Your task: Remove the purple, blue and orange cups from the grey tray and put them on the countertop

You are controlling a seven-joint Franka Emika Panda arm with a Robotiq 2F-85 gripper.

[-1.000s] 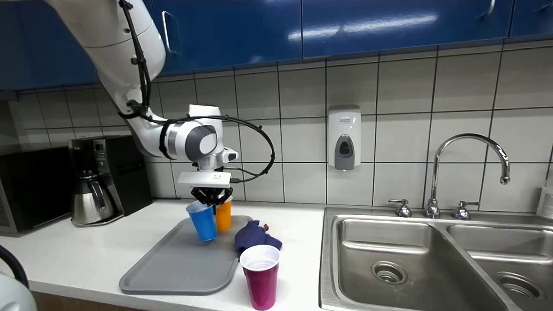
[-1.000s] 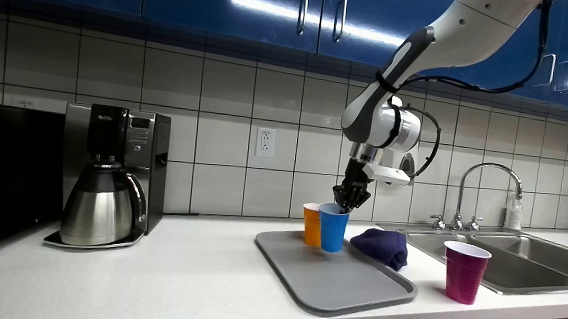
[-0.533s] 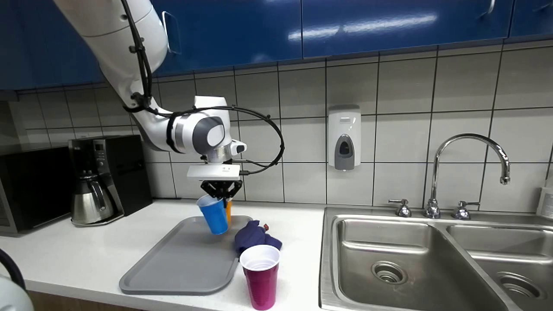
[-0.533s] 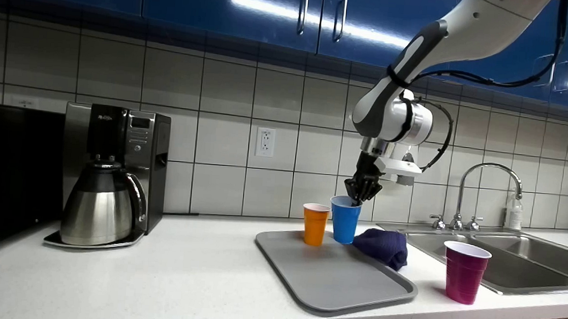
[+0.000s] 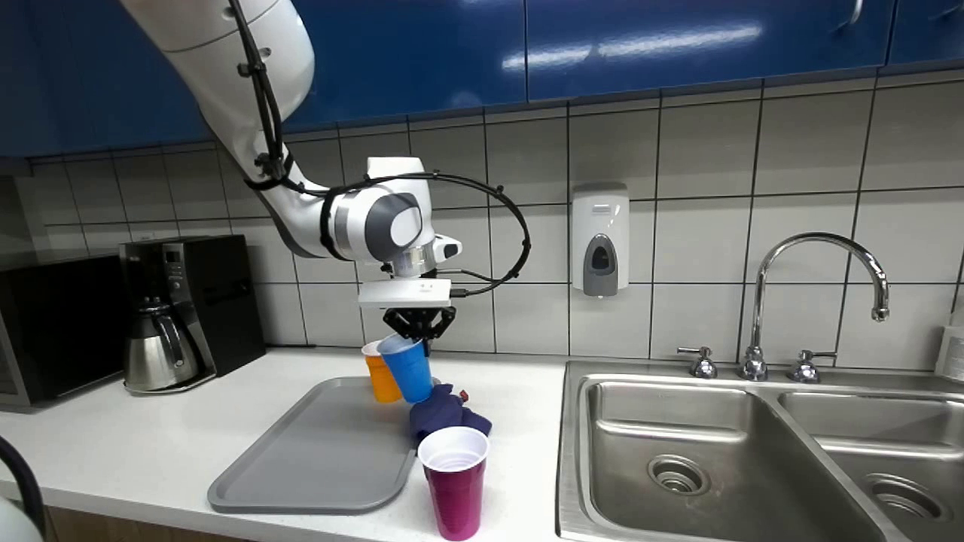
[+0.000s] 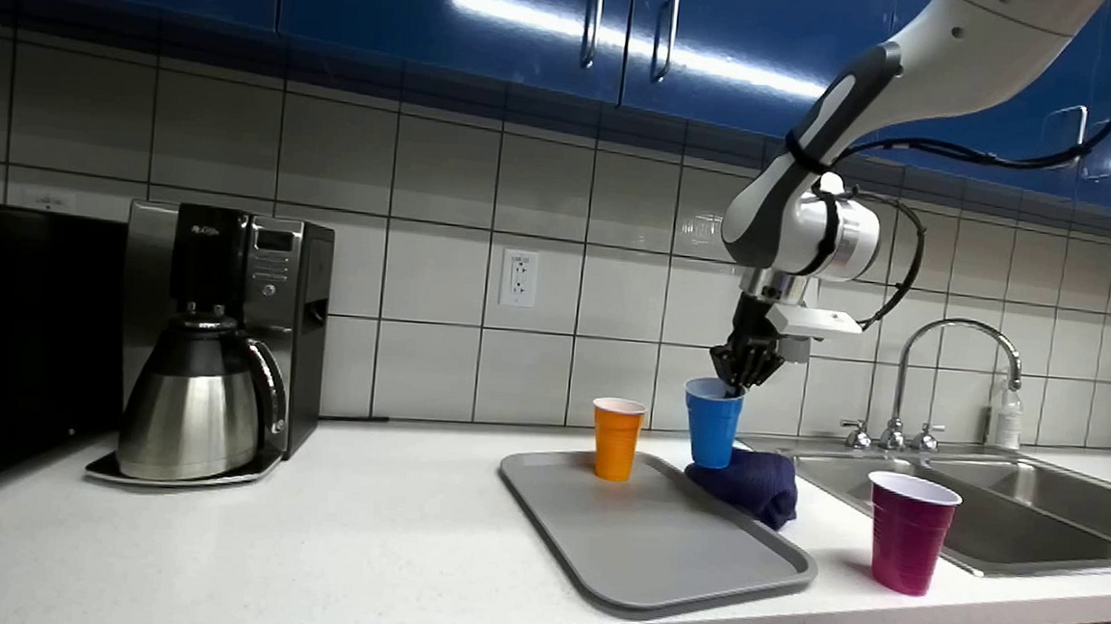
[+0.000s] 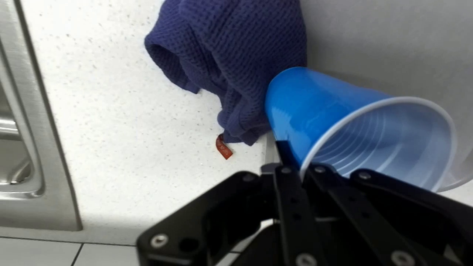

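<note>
My gripper (image 7: 298, 168) is shut on the near rim of the blue cup (image 7: 314, 107), one finger inside and one outside. The blue cup hangs slightly tilted, raised over the tray's edge by the cloth; it shows in both exterior views (image 5: 408, 369) (image 6: 711, 426). The orange cup (image 6: 616, 441) stands upright on the far part of the grey tray (image 6: 657, 550); in an exterior view the orange cup (image 5: 381, 378) is partly behind the blue one. The purple cup (image 5: 456, 493) stands upright on the countertop (image 6: 310, 548), off the tray, near the front edge (image 6: 908, 536).
A crumpled dark purple cloth (image 5: 444, 414) with a red tag (image 7: 223, 147) lies against the tray's side, below the blue cup. A metal sink (image 5: 570, 452) and faucet (image 5: 761, 301) are at the right. A coffee maker (image 6: 215, 359) stands at the left. Tiled wall behind, cabinets (image 5: 407, 53) above.
My gripper has carried the blue cup right and upward in both exterior views, away from the orange cup and over to the cloth. The orange and purple cups have not moved.
</note>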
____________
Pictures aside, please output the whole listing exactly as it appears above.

Your task: Remove the purple, blue and orange cups from the grey tray and put them on the countertop

You are controlling a seven-joint Franka Emika Panda arm with a Robotiq 2F-85 gripper.

[-1.000s] 
[-1.000s] 
[-0.533s] 
[-0.533s] 
[+0.000s] 
[+0.000s] 
[+0.000s] 

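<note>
My gripper (image 7: 298, 168) is shut on the near rim of the blue cup (image 7: 314, 107), one finger inside and one outside. The blue cup hangs slightly tilted, raised over the tray's edge by the cloth; it shows in both exterior views (image 5: 408, 369) (image 6: 711, 426). The orange cup (image 6: 616, 441) stands upright on the far part of the grey tray (image 6: 657, 550); in an exterior view the orange cup (image 5: 381, 378) is partly behind the blue one. The purple cup (image 5: 456, 493) stands upright on the countertop (image 6: 310, 548), off the tray, near the front edge (image 6: 908, 536).
A crumpled dark purple cloth (image 5: 444, 414) with a red tag (image 7: 223, 147) lies against the tray's side, below the blue cup. A metal sink (image 5: 570, 452) and faucet (image 5: 761, 301) are at the right. A coffee maker (image 6: 215, 359) stands at the left. Tiled wall behind, cabinets (image 5: 407, 53) above.
My gripper has carried the blue cup right and upward in both exterior views, away from the orange cup and over to the cloth. The orange and purple cups have not moved.
</note>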

This output requires nothing more.